TASK ITEM: Nothing below is to be printed except the lines between the line holding "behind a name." and the line holding "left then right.", inclusive, each exactly as it appears.

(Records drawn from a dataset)

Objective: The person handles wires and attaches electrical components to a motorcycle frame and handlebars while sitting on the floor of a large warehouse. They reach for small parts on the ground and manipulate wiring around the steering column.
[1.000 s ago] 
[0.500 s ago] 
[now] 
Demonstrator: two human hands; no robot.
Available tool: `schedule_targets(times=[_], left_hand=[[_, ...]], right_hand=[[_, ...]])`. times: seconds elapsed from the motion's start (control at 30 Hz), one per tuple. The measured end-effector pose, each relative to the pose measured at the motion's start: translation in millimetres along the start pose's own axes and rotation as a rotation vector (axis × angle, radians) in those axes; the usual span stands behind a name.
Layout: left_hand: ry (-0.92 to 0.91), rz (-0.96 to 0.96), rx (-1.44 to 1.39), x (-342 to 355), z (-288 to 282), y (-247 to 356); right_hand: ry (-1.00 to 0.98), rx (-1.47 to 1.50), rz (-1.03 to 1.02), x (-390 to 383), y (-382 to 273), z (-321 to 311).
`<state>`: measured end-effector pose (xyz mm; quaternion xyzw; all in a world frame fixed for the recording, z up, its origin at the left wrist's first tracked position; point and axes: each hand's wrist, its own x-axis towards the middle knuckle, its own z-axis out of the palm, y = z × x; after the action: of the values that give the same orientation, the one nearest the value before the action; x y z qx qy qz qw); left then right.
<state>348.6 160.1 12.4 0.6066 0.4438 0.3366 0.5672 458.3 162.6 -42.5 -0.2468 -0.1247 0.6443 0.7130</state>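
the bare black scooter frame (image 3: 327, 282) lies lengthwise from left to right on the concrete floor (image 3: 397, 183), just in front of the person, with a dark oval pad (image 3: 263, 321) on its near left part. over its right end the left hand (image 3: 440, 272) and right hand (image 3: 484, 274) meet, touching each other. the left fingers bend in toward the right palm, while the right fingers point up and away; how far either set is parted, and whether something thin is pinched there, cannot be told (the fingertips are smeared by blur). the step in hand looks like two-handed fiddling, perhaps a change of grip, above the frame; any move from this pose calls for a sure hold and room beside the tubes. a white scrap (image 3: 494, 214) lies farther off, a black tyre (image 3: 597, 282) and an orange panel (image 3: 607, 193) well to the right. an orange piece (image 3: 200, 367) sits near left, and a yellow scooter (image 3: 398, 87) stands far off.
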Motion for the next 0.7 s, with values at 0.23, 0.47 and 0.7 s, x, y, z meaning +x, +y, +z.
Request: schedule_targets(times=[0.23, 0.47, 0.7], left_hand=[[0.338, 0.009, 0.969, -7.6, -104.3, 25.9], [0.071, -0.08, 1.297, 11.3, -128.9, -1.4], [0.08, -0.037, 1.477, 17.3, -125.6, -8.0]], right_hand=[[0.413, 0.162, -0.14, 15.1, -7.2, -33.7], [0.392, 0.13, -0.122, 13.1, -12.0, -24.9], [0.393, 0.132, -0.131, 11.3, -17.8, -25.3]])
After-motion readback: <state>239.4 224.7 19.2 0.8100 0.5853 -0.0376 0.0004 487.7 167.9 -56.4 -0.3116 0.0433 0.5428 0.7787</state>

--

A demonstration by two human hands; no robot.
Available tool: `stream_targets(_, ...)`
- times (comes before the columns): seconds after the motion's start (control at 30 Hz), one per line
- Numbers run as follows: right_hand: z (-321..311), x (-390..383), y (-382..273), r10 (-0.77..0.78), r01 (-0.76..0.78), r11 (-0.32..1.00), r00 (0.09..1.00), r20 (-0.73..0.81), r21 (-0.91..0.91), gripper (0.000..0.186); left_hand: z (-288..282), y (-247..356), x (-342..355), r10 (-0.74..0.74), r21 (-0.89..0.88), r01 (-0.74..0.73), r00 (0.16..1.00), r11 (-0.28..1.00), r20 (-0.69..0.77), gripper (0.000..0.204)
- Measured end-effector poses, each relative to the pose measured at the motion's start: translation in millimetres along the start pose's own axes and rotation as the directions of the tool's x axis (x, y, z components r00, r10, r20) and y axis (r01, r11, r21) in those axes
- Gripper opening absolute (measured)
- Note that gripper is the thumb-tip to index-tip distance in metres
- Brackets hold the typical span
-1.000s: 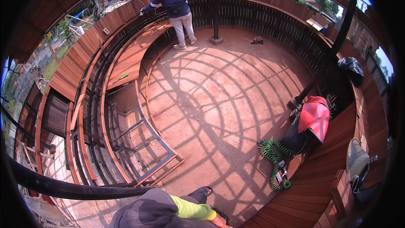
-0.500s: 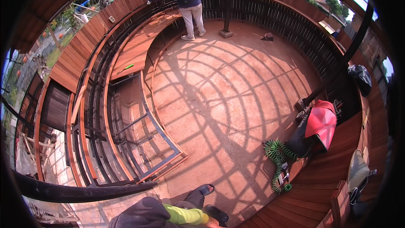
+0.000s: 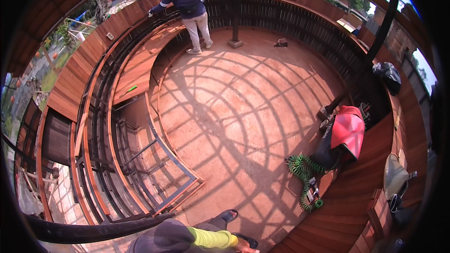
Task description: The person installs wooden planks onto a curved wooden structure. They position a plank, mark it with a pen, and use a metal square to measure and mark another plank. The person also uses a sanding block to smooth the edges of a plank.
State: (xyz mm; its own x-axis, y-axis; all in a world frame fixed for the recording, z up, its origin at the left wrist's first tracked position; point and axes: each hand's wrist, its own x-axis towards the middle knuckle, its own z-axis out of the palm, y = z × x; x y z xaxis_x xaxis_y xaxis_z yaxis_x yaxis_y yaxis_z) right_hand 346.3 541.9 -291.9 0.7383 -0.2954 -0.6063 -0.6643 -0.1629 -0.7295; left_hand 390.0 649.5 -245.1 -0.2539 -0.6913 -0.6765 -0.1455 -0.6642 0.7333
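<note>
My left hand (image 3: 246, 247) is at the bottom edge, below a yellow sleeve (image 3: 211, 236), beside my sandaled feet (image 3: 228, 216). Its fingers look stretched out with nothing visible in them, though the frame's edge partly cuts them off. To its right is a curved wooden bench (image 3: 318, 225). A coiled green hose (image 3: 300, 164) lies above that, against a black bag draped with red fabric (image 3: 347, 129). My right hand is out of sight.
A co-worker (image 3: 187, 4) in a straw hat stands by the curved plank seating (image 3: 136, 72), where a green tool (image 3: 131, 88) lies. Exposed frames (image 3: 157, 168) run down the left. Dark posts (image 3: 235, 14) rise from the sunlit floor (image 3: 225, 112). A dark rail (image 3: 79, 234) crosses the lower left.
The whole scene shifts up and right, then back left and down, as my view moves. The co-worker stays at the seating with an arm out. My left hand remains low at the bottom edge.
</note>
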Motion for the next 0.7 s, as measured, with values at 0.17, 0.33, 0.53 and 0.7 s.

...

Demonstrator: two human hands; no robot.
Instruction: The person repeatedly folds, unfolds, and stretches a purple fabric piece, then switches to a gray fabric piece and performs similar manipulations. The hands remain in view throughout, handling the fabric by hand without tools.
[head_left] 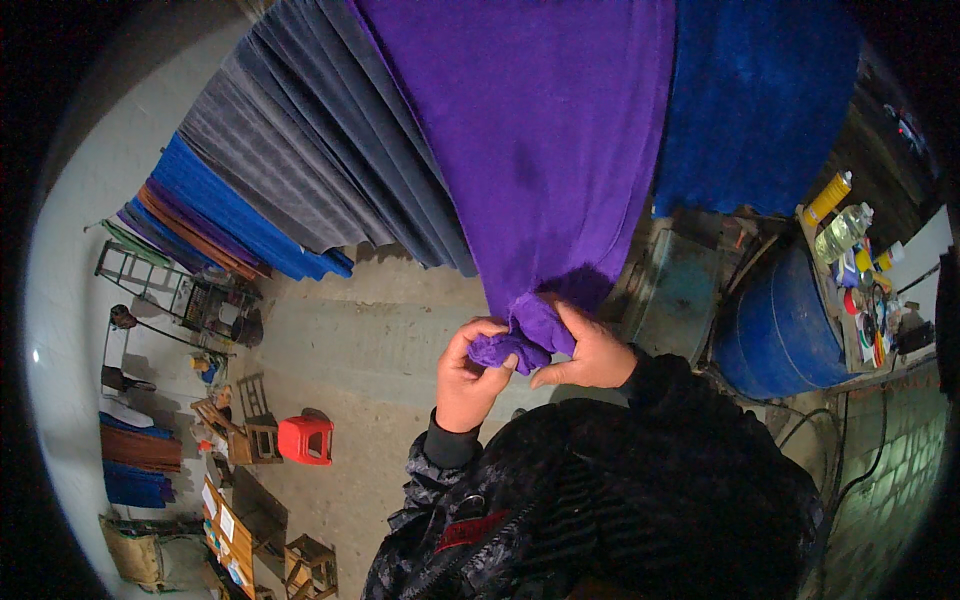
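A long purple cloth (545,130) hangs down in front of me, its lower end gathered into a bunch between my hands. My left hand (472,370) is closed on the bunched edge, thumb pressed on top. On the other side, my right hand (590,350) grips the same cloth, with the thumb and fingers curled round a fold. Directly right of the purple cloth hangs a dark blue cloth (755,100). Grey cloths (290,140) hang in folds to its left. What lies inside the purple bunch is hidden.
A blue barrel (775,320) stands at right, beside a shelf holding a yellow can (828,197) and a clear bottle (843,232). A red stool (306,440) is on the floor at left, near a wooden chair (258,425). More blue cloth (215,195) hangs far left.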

SOLUTION TO THE EXERCISE:
Available tool: `schedule_targets(times=[_], left_hand=[[_, ...]], right_hand=[[_, ...]])`. times: seconds elapsed from the motion's start (control at 30 Hz), one per tuple. The measured end-effector pose, each relative to the pose measured at the motion's start: translation in millimetres along the start pose's own axes and rotation as a rotation vector (axis × angle, radians) in those axes; the usual span stands behind a name.
Layout: left_hand: ry (-0.92 to 0.91), rz (-0.96 to 0.96), rx (-1.44 to 1.39), x (-342 to 355), z (-288 to 282), y (-247 to 356); right_hand: ry (-1.00 to 0.98), rx (-1.47 to 1.50), rz (-1.03 to 1.02), x (-390 to 383), y (-382 to 273), z (-321 to 311).
`<state>`: measured end-effector pose (xyz mm; quaternion xyzw; all in a world frame fixed for the recording, z up, its origin at the left wrist's first tracked position; point and axes: each hand's wrist, its own x-axis towards the middle knuckle, its own z-axis out of the palm, y = z × x; after the action: of the values that give the same orientation, the one nearest the value before the action; x y z qx qy qz qw); left then right.

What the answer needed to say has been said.